## [WHAT YOU ARE ASKED TO DO]
From the entries below, copy out every line with "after" in it.

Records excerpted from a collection
Start of Block

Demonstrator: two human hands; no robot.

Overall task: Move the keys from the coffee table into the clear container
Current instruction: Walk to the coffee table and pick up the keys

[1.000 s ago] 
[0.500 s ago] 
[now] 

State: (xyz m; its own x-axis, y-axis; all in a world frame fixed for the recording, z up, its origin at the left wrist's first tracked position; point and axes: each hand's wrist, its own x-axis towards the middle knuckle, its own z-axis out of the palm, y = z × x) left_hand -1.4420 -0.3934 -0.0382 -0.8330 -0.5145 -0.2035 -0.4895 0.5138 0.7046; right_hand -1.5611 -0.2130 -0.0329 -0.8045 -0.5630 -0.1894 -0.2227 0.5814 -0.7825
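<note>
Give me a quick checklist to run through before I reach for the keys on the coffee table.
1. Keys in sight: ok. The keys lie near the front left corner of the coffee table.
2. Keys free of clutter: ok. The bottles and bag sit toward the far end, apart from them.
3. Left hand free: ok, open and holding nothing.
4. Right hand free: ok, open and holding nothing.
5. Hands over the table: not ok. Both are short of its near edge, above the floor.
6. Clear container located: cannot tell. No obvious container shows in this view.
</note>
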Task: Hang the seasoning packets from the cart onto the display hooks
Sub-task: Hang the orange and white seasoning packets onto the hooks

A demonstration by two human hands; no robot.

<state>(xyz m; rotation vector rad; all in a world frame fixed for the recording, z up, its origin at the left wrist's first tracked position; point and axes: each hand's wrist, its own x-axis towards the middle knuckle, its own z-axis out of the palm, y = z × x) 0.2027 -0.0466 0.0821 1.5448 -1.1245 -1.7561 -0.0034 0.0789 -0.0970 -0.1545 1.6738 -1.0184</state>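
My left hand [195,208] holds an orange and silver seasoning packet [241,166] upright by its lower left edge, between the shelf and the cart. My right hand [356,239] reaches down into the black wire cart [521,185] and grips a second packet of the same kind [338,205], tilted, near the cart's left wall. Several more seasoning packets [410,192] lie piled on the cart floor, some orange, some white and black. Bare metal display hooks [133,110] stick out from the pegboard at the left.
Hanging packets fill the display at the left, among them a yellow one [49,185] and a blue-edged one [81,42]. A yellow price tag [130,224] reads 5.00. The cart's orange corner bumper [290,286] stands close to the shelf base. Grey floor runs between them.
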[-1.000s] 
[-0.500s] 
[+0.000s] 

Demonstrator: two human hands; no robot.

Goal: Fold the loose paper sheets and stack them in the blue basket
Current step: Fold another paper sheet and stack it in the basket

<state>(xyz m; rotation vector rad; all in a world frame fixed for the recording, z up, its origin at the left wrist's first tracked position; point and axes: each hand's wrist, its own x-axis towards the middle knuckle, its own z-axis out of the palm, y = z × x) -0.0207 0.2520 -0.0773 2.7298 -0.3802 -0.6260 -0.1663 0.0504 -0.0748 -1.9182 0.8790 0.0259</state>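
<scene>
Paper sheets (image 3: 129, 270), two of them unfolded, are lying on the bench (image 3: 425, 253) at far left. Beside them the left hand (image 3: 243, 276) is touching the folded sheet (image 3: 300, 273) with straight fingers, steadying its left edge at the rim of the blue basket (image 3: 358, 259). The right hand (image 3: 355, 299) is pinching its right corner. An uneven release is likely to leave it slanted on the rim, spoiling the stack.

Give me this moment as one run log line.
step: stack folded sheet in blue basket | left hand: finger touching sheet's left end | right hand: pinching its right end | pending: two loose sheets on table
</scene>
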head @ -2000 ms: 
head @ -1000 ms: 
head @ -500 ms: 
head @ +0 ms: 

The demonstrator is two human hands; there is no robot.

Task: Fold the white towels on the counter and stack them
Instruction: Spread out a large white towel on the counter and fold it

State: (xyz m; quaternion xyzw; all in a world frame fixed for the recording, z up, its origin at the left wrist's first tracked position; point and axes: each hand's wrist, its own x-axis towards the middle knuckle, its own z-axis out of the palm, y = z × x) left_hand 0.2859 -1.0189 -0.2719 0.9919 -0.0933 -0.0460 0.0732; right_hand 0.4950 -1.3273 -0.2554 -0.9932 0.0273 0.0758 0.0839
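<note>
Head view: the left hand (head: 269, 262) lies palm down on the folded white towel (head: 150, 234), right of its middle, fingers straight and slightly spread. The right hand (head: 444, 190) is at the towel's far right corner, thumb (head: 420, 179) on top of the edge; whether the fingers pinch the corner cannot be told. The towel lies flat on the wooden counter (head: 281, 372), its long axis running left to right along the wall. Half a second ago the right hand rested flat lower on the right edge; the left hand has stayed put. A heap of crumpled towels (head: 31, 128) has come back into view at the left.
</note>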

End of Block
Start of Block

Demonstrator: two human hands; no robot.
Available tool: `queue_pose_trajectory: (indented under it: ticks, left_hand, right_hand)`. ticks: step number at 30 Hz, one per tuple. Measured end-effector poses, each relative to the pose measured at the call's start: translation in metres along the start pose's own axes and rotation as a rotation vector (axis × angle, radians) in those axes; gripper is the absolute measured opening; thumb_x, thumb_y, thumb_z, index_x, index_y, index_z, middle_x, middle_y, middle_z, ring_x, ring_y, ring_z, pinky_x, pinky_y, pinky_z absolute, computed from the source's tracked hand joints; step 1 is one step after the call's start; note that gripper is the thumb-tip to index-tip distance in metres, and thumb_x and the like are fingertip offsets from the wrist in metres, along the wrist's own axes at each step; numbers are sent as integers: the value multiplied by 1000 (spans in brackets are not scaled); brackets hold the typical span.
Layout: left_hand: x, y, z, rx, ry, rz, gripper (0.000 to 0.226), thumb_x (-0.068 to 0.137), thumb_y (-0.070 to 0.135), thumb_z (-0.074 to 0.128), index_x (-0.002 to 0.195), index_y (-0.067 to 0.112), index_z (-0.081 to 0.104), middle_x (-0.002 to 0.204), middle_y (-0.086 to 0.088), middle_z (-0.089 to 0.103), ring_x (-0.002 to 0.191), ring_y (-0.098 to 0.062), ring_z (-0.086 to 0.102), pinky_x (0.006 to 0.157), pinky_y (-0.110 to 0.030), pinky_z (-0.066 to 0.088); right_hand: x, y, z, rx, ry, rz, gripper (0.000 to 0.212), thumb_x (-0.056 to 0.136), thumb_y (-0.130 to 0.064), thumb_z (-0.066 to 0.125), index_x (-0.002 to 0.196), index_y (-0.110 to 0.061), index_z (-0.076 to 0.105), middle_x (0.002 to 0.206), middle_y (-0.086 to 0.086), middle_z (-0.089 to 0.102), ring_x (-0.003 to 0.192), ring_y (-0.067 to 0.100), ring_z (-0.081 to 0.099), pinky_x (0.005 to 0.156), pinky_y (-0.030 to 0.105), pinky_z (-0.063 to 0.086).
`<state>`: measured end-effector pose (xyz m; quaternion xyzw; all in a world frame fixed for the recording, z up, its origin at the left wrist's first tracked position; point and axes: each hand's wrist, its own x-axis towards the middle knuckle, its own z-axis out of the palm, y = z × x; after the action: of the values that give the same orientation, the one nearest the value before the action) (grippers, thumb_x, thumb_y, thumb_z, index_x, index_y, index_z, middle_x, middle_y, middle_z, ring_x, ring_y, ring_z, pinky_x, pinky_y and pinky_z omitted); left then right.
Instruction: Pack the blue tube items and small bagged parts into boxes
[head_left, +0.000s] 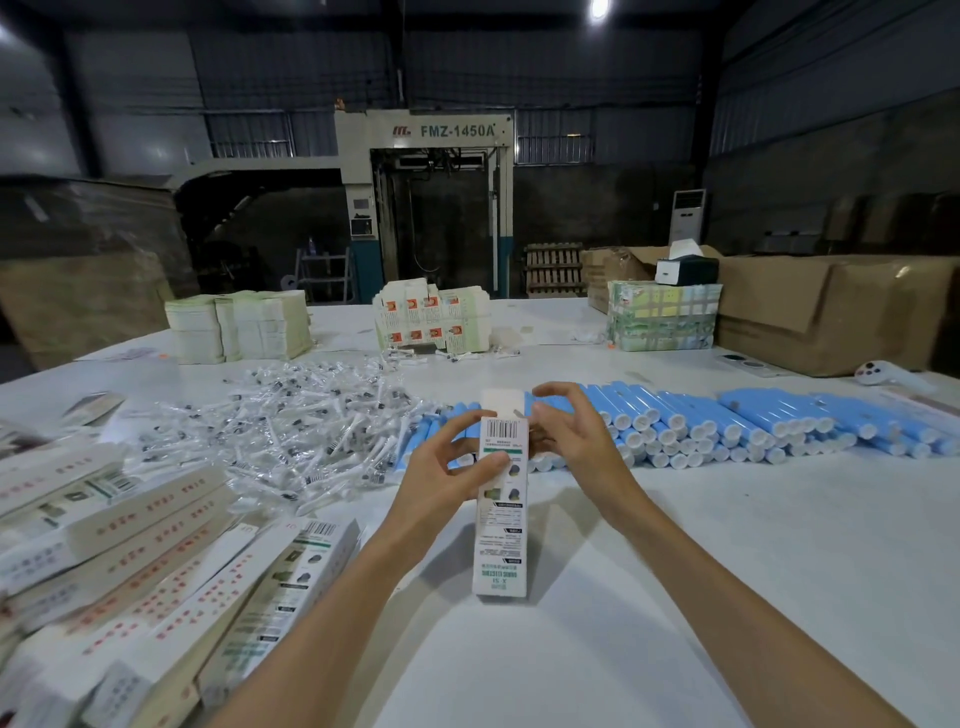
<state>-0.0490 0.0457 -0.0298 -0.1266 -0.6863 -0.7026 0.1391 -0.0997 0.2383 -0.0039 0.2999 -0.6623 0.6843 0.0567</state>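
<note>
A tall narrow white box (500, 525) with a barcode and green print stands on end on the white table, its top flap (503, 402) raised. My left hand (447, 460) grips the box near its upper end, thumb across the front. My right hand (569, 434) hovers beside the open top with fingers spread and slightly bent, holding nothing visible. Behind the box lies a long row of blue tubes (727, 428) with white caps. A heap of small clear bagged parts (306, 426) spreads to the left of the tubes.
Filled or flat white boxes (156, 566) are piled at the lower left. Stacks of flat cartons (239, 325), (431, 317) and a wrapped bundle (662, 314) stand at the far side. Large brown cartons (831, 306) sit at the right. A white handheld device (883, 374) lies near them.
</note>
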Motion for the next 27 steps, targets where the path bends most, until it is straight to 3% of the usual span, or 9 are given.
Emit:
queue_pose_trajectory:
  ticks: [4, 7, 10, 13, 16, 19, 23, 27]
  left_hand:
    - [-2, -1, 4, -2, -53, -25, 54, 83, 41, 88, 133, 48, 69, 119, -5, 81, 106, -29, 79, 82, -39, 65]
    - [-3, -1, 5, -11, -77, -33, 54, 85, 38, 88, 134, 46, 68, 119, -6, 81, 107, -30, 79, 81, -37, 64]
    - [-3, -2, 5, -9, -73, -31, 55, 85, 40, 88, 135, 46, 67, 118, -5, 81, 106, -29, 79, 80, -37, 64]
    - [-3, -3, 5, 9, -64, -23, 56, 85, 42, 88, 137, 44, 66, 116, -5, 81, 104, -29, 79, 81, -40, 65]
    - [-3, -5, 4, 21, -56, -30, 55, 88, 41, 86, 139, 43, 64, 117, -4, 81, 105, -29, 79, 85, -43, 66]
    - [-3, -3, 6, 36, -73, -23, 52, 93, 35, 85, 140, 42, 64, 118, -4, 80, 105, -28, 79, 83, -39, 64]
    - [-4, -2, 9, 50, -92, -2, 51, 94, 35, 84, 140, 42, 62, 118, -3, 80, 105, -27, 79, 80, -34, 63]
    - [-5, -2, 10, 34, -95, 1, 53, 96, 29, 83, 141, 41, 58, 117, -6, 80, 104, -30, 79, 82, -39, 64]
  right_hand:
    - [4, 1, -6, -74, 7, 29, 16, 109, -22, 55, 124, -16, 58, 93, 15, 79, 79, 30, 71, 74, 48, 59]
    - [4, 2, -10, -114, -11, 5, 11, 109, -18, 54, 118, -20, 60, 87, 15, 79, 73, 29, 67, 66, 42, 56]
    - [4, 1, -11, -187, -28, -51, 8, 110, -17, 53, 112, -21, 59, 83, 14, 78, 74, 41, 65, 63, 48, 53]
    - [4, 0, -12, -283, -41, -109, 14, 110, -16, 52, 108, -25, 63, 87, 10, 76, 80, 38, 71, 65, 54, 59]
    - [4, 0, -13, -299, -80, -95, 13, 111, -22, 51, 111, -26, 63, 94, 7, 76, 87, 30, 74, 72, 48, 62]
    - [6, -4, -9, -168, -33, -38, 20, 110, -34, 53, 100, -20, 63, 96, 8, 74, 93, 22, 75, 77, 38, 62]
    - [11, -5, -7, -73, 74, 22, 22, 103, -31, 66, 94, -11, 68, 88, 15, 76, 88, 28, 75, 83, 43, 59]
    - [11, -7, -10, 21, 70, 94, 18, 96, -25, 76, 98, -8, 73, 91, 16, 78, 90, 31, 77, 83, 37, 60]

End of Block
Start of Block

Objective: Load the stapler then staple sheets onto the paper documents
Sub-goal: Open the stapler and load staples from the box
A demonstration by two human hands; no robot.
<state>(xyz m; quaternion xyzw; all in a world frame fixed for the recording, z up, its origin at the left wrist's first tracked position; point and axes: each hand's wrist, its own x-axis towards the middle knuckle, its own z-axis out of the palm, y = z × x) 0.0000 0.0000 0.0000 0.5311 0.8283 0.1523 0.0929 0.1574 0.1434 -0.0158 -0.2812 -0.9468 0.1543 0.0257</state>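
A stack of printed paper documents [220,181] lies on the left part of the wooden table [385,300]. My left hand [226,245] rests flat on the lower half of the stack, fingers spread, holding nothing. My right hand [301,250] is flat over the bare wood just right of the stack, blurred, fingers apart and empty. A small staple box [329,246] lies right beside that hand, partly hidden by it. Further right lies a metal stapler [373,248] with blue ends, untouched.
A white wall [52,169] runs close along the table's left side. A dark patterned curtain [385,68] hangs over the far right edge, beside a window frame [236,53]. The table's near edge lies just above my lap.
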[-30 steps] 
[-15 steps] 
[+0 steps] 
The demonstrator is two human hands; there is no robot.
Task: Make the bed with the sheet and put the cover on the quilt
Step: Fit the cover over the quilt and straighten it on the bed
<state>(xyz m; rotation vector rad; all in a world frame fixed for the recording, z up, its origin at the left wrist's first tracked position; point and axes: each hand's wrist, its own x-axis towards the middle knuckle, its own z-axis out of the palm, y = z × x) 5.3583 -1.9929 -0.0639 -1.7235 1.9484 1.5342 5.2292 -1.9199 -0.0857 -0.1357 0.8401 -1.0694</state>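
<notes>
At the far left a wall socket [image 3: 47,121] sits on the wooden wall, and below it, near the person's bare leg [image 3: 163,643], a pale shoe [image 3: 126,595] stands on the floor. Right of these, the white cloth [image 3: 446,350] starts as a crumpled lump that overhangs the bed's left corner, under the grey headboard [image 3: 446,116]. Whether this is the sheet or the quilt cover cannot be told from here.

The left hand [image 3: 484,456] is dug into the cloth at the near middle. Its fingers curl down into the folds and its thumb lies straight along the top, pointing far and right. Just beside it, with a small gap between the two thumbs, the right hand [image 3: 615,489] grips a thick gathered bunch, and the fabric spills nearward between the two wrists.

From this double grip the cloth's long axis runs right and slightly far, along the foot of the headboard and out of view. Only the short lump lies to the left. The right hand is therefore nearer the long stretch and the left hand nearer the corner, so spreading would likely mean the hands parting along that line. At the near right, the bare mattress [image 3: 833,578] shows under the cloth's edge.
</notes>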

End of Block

## [RESPONSE FOR THIS EXERCISE]
Available tool: `queue_pose_trajectory: (indented under it: ticks, left_hand, right_hand)`. ticks: step number at 30 Hz, one per tuple. Measured end-effector poses, each relative to the pose measured at the call's start: translation in metres along the start pose's own axes and rotation as a rotation vector (axis × angle, radians) in those axes; gripper is the absolute measured opening; thumb_x, thumb_y, thumb_z, index_x, index_y, index_z, middle_x, middle_y, middle_z, ring_x, ring_y, ring_z, pinky_x, pinky_y, pinky_z absolute, computed from the source's tracked hand joints; step 1 is one step after the call's start; note that gripper is the thumb-tip to index-tip distance in metres, and thumb_x and the like are fingertip offsets from the wrist in metres, along the wrist's own axes at each step; numbers are sent as integers: the value multiplied by 1000 (spans in brackets are not scaled); brackets hold the typical span.
`<state>`: measured end-effector pose (xyz m; quaternion xyzw; all in a world frame fixed for the recording, z up, its origin at the left wrist's first tracked position; point and axes: each hand's wrist, its own x-axis towards the middle knuckle, its own z-axis out of the palm, y = z × x; after the action: of the values that give the same orientation, the one nearest the value before the action) (grippers, thumb_x, thumb_y, thumb_z, index_x, index_y, index_z, middle_x, middle_y, middle_z, ring_x, ring_y, ring_z, pinky_x, pinky_y and pinky_z omitted); left then right.

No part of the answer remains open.